昨今多くの企業がFacebookを使ったキャンペーンを行なっているが、果たしてその成果はどこに見出せばいいのか? 「『いいね』の数が少ないよぉ……」「ファンの数が少ないよぉ……」と嘆く担当者も続出しているのが現状だ。
ソーシャルメディアプランナーの黒沼透氏は、「Facebookで、とにかくファン数を増やしたい時に使える裏技 」というブログのエントリーで、企業のFacebookを利用したキャンペーンは時に「とにかくファン数を増やしたい」という本末転倒な状況にもなっていることを指摘する。
同氏は、ファン数での結果だけを求められているのなら、Facebookユーザー数ランキングでアメリカに次ぐインドネシアの若者に広告を出すだけで、安価でファンを増やすことは可能だという“裏技”を提案しているのだが、そもそも「Facebookページはファン数が全てではありません」「いかにターゲットぴったりな層をファンにして、そのファンと良好なコミュニケーションを築いていけるかこそが重要なのです」と論じている。
「ファン数」のみが成功指標として求められる担当者もいるようだが、Facebookのキャンペーンの指標について、7月29日から10月30日までFacebookで「ロンドンから愛 30 sec. LOVE」キャンペーンを実施しているヴァージン アトランティック航空の担当者は「予約数、搭乗数がどれだけ伸びたかというところが成果指標です」と、うわべだけの数字ではなく、「実利」が重要だと語る。
同キャンペーンは、ヴァージン アトランティック航空の「ロンドンから愛」公式Facebookページにて、ロンドンから愛のメッセージを送りたい人を募集。応募者の中から2名を選考し、ロンドンで愛する人への秘密のメッセージを撮影、収録する。その愛のメッセージがヴァージン アトランティック航空の30秒TVCMとしてオンエアされ、2名の愛のメッセージはサプライズで相手に伝わるというもの。CM撮影の様子や心境、告白の瞬間やペアのロンドン旅行の様子などは随時Facebookページ上でレポートするという。

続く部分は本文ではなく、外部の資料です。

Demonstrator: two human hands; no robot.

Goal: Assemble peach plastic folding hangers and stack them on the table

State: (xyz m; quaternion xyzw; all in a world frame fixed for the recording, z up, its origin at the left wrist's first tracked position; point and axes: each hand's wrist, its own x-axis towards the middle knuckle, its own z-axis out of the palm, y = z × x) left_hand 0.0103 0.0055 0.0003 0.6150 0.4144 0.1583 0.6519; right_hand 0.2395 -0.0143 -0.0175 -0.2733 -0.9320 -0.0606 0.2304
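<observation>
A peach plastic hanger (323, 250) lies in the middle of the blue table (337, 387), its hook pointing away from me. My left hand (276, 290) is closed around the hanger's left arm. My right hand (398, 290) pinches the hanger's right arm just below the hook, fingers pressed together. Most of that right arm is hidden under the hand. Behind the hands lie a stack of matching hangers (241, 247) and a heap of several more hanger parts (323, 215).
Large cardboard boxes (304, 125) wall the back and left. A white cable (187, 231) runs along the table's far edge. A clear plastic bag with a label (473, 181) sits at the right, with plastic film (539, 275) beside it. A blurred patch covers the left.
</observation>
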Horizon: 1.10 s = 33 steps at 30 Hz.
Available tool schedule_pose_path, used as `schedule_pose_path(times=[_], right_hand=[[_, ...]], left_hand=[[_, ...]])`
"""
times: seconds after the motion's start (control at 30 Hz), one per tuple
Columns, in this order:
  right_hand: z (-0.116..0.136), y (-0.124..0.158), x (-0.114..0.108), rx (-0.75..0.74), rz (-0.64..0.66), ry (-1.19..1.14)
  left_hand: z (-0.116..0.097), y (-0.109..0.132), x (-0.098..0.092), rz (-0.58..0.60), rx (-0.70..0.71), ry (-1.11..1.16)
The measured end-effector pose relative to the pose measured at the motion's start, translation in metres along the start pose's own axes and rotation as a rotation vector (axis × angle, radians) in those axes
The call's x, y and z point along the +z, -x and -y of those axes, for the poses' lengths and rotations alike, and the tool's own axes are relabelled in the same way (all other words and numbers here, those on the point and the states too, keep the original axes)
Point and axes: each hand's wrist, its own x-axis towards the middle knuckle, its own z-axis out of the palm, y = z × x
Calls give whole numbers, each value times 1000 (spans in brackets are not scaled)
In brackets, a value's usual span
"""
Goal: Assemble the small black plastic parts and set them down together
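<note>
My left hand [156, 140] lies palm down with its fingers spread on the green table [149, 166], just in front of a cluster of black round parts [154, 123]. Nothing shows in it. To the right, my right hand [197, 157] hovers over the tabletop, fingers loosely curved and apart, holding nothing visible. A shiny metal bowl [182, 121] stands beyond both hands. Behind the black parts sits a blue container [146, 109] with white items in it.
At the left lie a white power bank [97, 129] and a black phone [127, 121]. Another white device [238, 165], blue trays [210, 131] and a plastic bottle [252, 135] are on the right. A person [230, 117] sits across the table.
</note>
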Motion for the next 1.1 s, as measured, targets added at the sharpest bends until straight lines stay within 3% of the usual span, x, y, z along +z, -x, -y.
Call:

キャンペーンへの応募は8月23日までであり、8月12日は応募受付開始から終了までのちょうど中間といったところだが、同社の担当者は、「キャンペーン開始2週間で、ファン数が7500を突破し、予想を超える皆様からの『いいね!』をいただいています。応募数も具体的な数字は控えますが、開始2週間で当初予想の3倍を超える方にご応募をいただいております」と手応えを語る。
数の面での成果は上がりつつあるようだが、「ターゲットに合った人がアクセスしているかどうか」という「質」の面ではどうなのか。同キャンペーンが狙う、“若年層やイギリス好きの層”は獲得できているのか。
前出の担当者によると、「恋愛関係では、大切な人へプロポーズをしたい、告白をしたい、という方が多いです。遠距離恋愛の方の応募が多いのが、面白い特長かもしれません。ロンドン旅行または滞在していた方も多いですよ」とのこと。新しいファンの獲得をしながらも、既存のファンからも関心を寄せられているようで、黒沼氏のいう「いかにターゲットぴったりな層をファンにして、そのファンと良好なコミュニケーションを築いていけるか」という点においては、今のところ成功といえるかもしれない。